Sie sprechen von «kurz- bis mittelfristig». Langfristig ist die A-Post also verhandelbar?

Fakt ist, dass in der Schweiz die Briefmengen rückläufig sind. Das Tempo dieses Rückgangs beschleunigt sich jährlich und ist im Ausland sogar grösser. Solange die Kunden die A-Post wollen, werden wir diese anbieten. Ich gehe davon aus, dass wir in Zukunft jeden Tag zustellen werden – sei es Briefe, Pakete, Werbung und Zeitungen. Der Trend wird aber in Richtung «mehr Pakete, weniger Briefe» gehen.

Ihr Dienstherr Albert Rösti liebäugelt jedoch mit einer solchen Massnahme. Inwiefern bieten Sie Hand dazu?

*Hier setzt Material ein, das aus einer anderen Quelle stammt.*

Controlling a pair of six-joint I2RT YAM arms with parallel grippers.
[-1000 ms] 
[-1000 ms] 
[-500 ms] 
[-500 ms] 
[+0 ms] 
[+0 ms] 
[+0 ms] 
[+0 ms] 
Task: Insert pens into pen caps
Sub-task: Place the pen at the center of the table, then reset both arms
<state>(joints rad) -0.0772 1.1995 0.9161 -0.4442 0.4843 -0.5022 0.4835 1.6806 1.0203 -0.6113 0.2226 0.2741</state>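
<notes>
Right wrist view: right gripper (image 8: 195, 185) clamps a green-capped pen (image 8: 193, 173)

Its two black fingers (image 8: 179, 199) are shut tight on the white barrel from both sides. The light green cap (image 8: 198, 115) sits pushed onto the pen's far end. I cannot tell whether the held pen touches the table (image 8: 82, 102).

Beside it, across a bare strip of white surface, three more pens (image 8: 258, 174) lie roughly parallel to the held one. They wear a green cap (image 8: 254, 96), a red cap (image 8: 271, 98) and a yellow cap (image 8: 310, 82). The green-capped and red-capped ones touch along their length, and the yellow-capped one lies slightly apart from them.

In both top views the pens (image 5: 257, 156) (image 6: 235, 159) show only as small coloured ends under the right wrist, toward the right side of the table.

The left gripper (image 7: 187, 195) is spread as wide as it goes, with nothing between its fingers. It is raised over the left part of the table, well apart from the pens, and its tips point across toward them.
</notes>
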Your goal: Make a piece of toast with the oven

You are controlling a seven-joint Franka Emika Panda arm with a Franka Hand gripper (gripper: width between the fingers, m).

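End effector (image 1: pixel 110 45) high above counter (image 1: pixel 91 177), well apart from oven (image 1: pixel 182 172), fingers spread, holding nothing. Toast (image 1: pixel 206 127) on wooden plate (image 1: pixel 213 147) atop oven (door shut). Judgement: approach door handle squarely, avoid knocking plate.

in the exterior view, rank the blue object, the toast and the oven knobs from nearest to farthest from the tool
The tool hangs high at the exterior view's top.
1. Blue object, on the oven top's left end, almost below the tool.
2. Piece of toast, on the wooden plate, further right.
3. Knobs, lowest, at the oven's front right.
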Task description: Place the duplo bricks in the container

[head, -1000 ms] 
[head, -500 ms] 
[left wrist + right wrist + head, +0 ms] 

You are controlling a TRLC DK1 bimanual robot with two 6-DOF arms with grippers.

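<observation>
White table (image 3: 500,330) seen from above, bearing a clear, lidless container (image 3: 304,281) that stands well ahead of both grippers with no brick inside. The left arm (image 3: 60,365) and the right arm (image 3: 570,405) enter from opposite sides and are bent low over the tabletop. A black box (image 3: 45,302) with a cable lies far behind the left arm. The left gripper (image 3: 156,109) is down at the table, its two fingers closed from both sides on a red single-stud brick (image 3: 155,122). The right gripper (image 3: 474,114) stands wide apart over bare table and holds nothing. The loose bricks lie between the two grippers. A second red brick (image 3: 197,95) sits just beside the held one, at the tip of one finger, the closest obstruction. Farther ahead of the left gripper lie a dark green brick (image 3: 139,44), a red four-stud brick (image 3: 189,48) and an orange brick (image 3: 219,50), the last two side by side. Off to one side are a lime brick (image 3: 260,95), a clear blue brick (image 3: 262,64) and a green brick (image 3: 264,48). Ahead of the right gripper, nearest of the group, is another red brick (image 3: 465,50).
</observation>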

Es gilt, zu unterscheiden zwischen dem kommerziellen Angebot der Post und den Vorgaben des Bundes als Gesetzgeber. Die Diskussionen über Art und Umfang der Grundversorgung sind durchaus legitim. Sie geben vor, was die Post im Minimum anbieten muss. Egal, wie die Entwicklung am Markt ist. Unsere Aufgabe ist, unseren Leistungskatalog näher an die Bedürfnisse der Bevölkerung und der Wirtschaft anzupassen. Die Kundschaft bestimmt, welche Dienstleistungen die Post anbietet – und das über die Grundversorgung hinaus. Genau hier benötigen wir Flexibilität, um rasch genug reagieren zu können.

Sie verlangen vor allem wegen der Digitalisierung eine längere Leine von der Politik: Was bedeutet es, das Filialnetz digitaler zu machen?

Es bedeutet, dass wir die Nähe zur Bevölkerung aufrechterhalten wollen. Diese Nähe ist unser Wettbewerbsvorteil. Die Art und Weise des Zugangs für die Kundschaft ist aber ein anderes Thema. Es wird ein Mix aus eigenbetriebenen Filialen, Filialen mit Partnern, Lösungen wie unseren My-Post24-Automaten genauso wie digitalen Angeboten sein.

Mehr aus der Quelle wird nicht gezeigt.